All the diaries become depressed. At this stage in the march Cheery-Garrard writes in ‘The Worst Journey in the World’ that all the men’s diaries become depressed with the bad weather but how quickly they cheer up when the sun comes out. He notes that the mood changes must have been true for the horses and also that the ‘mental strain’ upon those responsible was very great. Cherry-Garrard also comments on the party’s bewilderment at the weather conditions and that they became ‘not a little exasperated’.
Apsley Cheery Garrard – Picture from Wikinedia Commons
Scotts Journal December 8th 1911. Scott hopes for better weather and although there are occasional signs of improvement these quickly disappear. They dug out the buried sledges and decided to move the tents. The tents were well covered with snow and wet, moving them provided significant comfort for the men. The old tent areas were now large pits filled with water. Scott comments that their ‘case is growing desperate’. The snow is very deep but Evan’s and the manhauling team managed to pull the sledges with 4 men on them. They pulled on skis as walking without saw them sink to their knees. They tried with one of the horses but the beast sunk to their belly and Wilson thinks the horses are finished but Oates thinks they can deliver another day, if that day is tomorrow. If the horses are finished then they would be just be left with the dogs and Scott ‘wonders what the dogs can do on such surface’. As the day progressed the temperature dropped and the ‘water nuisance is already abating’. Scott begins to feel confident that they would be able to travel tomorrow and reports ‘good cheer in the camp’ and it would be ‘cruel’ if the conditions worsened again. Things are improving but Scott notes that another 4 days have been lost.

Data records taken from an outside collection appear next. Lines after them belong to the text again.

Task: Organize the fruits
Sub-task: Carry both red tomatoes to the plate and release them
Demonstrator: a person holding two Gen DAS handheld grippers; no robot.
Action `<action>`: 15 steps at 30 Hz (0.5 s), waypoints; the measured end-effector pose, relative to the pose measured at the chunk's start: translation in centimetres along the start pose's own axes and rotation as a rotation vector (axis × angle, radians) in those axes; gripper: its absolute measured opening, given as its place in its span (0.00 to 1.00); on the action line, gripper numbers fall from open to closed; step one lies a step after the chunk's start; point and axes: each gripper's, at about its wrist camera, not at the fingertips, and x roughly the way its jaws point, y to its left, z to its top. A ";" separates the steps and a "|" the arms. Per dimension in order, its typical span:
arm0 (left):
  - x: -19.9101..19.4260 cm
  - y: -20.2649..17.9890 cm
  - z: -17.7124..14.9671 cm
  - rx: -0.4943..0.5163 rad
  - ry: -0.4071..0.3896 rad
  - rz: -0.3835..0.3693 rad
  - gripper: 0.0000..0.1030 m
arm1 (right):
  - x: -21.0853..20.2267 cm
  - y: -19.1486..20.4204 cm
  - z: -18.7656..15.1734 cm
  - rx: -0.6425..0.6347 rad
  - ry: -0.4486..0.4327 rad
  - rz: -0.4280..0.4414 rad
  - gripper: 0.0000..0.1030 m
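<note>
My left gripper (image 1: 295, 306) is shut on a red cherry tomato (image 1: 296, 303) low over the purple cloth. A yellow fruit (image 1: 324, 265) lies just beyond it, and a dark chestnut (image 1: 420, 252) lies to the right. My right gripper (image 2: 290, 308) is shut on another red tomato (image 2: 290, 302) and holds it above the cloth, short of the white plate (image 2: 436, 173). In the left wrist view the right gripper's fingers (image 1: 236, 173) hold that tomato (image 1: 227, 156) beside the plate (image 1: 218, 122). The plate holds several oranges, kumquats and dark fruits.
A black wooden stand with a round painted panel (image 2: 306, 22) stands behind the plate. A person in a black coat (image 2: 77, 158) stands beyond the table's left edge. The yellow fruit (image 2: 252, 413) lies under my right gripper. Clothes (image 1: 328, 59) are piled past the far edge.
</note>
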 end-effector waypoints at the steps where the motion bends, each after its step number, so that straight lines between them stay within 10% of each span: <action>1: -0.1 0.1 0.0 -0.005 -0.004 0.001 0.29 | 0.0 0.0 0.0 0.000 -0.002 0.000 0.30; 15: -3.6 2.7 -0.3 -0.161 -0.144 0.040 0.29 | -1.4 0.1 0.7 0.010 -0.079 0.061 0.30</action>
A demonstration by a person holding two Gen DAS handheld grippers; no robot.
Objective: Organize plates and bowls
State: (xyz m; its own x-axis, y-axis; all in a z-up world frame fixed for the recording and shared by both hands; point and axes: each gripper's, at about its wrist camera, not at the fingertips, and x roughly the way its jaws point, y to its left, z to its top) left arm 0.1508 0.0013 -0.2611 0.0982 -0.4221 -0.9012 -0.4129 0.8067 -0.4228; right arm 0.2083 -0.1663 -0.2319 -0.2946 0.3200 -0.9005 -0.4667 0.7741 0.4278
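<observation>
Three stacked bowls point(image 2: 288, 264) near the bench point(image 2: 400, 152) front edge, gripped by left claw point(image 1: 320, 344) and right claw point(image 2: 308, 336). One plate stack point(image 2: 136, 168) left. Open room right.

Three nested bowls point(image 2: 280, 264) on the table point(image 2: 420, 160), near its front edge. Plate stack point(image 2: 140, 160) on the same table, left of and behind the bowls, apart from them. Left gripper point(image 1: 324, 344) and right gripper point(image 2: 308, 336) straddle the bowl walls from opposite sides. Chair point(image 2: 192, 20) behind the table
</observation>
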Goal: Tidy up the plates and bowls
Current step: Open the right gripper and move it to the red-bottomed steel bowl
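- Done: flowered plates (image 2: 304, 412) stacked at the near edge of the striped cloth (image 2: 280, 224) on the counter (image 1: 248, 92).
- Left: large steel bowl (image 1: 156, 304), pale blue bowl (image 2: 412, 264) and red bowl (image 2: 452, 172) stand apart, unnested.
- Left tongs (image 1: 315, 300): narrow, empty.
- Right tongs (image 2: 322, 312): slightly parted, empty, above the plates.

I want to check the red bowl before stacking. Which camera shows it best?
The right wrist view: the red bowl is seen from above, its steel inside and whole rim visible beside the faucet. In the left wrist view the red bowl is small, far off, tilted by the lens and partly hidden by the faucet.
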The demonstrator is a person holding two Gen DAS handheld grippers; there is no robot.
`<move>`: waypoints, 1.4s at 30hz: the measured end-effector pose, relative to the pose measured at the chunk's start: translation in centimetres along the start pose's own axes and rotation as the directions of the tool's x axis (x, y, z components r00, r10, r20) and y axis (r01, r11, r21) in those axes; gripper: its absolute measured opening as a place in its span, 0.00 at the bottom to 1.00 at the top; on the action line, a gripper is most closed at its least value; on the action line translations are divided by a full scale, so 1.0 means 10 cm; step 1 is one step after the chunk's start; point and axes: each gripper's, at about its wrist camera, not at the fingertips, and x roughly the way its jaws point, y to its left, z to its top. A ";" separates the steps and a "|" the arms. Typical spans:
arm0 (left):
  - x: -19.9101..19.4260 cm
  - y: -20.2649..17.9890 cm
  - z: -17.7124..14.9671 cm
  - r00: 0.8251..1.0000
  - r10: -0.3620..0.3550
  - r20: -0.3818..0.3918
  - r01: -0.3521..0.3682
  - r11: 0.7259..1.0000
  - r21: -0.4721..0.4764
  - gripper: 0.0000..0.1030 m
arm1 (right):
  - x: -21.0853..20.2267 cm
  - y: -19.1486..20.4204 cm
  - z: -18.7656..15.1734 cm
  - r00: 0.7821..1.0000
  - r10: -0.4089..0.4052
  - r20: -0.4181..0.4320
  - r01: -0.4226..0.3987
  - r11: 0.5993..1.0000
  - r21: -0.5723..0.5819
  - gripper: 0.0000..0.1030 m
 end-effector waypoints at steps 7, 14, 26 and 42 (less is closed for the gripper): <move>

Commentary. Huntford blames Scott for the swinging morale of the men as he believes they respond and follow his own mood swings. The mood, attitude, language and actions of the leader can impact greatly on the morale of a team. Action and successful increments in the overall achievement of the end goal can also have a significant impact. Amundsen’s men are busy, swift and making progress while Scott’s men are stuck in their tents seeing, for themselves, the plan fall apart in front of them. They are also locked together for huge amounts of time in isolation when on the move or in intensely close quarters when in the tents. There are other leaders in this party who could influence morale in their own tent but maybe with the harsh reality of what they faced the diaries of the men took more of the brunt of their inner turmoil than their actions within the group. If you only ever read one book on this epic tale then it shoul be ‘The Worst Journey in the World’ by Apskley Cherry-Garrard, it is a wonderful wonderful book.